_Your task_. The records that follow are to be given again exactly. Do not carry over any image.

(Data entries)

/---

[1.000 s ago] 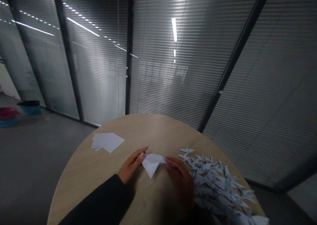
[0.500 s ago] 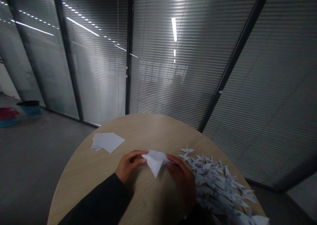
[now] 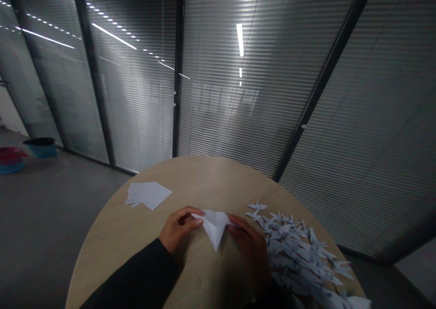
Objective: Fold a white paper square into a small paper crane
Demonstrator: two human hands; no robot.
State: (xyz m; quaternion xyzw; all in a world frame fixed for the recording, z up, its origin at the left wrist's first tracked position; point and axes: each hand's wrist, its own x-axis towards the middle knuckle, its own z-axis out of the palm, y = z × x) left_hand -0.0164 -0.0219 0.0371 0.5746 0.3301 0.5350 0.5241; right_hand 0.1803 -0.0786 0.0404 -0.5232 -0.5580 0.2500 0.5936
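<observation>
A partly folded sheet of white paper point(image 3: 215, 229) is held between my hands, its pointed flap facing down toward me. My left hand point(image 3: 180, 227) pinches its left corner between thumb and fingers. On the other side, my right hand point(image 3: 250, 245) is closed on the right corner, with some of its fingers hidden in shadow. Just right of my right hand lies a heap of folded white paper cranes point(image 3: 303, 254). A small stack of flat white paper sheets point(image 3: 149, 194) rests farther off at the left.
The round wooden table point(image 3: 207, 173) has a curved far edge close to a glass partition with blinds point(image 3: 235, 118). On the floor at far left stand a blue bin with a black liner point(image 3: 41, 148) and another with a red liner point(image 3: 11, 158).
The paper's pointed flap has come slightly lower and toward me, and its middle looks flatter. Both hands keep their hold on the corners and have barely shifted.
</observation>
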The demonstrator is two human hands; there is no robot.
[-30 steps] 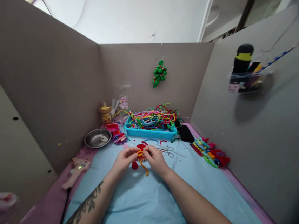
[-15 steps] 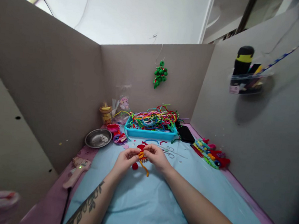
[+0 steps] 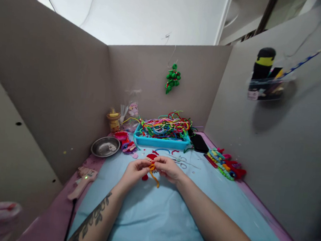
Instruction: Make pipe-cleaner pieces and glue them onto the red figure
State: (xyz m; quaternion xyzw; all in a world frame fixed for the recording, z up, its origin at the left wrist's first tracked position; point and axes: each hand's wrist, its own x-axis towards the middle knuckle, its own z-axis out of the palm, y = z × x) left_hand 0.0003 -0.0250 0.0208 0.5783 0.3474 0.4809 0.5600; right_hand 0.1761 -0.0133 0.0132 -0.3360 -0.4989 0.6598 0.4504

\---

_Your solution_.
[1.000 s ago] 
[0.500 s ago] 
[now] 
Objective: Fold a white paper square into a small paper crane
Demonstrator: two human hands; no robot.
State: (xyz m; quaternion xyzw; all in a world frame fixed for the recording, z up, its origin at the left wrist's first tracked position; point and axes: each hand's wrist, its own x-axis towards the middle knuckle, its own z-axis out of the palm, y = z × x) left_hand -0.0164 -0.0219 0.0371 0.5746 0.3301 0.5350 0.5241; right_hand 0.1803 -0.0786 0.0404 -0.5232 -0.5580 0.2500 0.5936
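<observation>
A partly folded sheet of white paper point(image 3: 215, 229) is held between my hands, its pointed flap facing down toward me. My left hand point(image 3: 180, 227) pinches its left corner between thumb and fingers. On the other side, my right hand point(image 3: 250, 245) is closed on the right corner, with some of its fingers hidden in shadow. Just right of my right hand lies a heap of folded white paper cranes point(image 3: 303, 254). A small stack of flat white paper sheets point(image 3: 149, 194) rests farther off at the left.
The round wooden table point(image 3: 207, 173) has a curved far edge close to a glass partition with blinds point(image 3: 235, 118). On the floor at far left stand a blue bin with a black liner point(image 3: 41, 148) and another with a red liner point(image 3: 11, 158).
The paper's pointed flap has come slightly lower and toward me, and its middle looks flatter. Both hands keep their hold on the corners and have barely shifted.
</observation>
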The demonstrator is two human hands; there is no robot.
[-30 steps] 
[-15 steps] 
[+0 steps] 
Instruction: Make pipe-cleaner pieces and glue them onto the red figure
State: (xyz m; quaternion xyzw; all in a world frame fixed for the recording, z up, its origin at the left wrist's first tracked position; point and axes: each hand's wrist, its own x-axis towards the middle knuckle, its own z-axis out of the palm, y = z × x) left_hand 0.0003 -0.0250 0.0208 0.5783 0.3474 0.4809 0.5600; right_hand 0.1761 -0.0133 0.0132 -0.3360 -0.4989 0.6598 0.4504

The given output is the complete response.